Question

How do you identify ${\cot ^2}x({\sin ^2}x)$ ?

Answer 1

Hint : First we will evaluate the right-hand of the equation and then further the left-hand side of the equation. We will use the identity ${\sin ^2}x + {\cos ^2}x = 1$ if required. Then we will try to factorise and simplify the terms so that the left-hand side matches the right-hand side.

Complete step-by-step answer :
We will start off by solving the right-hand side of the equation.
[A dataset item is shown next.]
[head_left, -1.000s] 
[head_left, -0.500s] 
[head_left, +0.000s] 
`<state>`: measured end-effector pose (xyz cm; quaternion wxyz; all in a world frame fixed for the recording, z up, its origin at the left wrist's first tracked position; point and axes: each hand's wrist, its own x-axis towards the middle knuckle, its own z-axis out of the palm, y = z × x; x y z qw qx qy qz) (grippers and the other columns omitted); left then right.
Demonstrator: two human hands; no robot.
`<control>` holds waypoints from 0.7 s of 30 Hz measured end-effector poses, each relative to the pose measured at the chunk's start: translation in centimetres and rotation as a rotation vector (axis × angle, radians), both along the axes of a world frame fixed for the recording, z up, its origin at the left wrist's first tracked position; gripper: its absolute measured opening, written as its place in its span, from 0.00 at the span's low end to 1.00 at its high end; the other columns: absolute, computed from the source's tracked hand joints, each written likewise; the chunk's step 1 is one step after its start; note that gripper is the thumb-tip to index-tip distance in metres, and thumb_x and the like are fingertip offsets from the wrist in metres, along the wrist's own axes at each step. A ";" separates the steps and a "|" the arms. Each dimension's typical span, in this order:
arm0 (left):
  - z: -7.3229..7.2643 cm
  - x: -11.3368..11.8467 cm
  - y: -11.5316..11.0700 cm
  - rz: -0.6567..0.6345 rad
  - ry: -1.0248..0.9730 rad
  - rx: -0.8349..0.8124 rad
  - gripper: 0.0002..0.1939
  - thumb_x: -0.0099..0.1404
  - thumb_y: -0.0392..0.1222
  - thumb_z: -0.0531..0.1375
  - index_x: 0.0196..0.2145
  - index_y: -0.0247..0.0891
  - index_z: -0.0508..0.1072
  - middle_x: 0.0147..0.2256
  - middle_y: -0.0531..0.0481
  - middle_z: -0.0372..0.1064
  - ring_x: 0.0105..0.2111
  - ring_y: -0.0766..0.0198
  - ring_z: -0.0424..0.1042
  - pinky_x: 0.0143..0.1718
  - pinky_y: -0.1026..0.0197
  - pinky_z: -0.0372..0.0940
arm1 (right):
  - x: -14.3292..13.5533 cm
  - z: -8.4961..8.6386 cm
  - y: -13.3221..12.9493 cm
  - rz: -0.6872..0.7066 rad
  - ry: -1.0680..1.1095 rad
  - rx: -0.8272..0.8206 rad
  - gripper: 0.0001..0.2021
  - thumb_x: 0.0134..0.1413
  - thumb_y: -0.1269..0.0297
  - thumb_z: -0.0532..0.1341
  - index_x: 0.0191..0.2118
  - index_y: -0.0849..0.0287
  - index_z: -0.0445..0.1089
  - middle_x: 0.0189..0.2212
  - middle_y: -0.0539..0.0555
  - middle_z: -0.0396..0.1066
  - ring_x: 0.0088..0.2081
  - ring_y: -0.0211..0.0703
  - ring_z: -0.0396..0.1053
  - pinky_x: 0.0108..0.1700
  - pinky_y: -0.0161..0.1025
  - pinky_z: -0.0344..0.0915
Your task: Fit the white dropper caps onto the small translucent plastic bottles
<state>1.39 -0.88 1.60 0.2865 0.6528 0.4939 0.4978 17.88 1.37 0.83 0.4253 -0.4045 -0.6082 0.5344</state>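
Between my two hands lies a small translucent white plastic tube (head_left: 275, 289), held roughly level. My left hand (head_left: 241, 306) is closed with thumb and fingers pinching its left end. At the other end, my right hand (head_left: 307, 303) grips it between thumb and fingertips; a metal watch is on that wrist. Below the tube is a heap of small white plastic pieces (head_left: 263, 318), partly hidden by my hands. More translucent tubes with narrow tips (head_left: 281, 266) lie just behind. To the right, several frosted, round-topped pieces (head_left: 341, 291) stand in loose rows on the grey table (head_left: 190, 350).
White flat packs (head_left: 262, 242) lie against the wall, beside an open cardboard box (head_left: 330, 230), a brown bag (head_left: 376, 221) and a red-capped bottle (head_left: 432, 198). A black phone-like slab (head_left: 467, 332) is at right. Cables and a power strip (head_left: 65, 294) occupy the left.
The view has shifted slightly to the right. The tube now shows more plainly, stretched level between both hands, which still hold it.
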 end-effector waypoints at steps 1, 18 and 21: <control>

Here, we will be first making the denominator of the left-hand side the same.
Here, we are using the trigonometric identity,
$\cot x = \,\dfrac{{\cos x}}{{\sin x}}$
Hence, the expression can be written as,
$= {\cot ^2}x({\sin ^2}x) \\\ \, = {\left( {\dfrac{{\cos x}}{{\sin x}}} \right)^2}({\sin ^2}x) \\\ = \left( {\dfrac{{{{\cos }^2}x}}{{{{\sin }^2}x}}} \right)({\sin ^2}x) \;$
Now we cancel out all the same terms.
$= \left( {\dfrac{{{{\cos }^2}x}}{{{{\sin }^2}x}}} \right)({\sin ^2}x) \\\ = {\cos ^2}x \;$
Hence, the value of the expression ${\cot ^2}x({\sin ^2}x)$ is ${\cos ^2}x$ .
So, the correct answer is “ ${\cos ^2}x$ ”.

Note : While choosing the side to solve, always choose the side where you can directly apply the trigonometric identities. Also, remember the trigonometric identities ${\sin ^2}x + {\cos ^2}x = 1$ and $\cos 2x = 2{\cos ^2}x - 1$ . While opening the brackets make sure you are opening the brackets properly with their respective signs. Also remember that $\cot x = \,\dfrac{{\cos x}}{{\sin x}}$ .
While applying the double angle identities, first choose the identity according to the terms you have then choose the terms from the expression involving which you are using the double angle identities. While modifying any identity make sure that when you back trace the identity, you get the same original identity.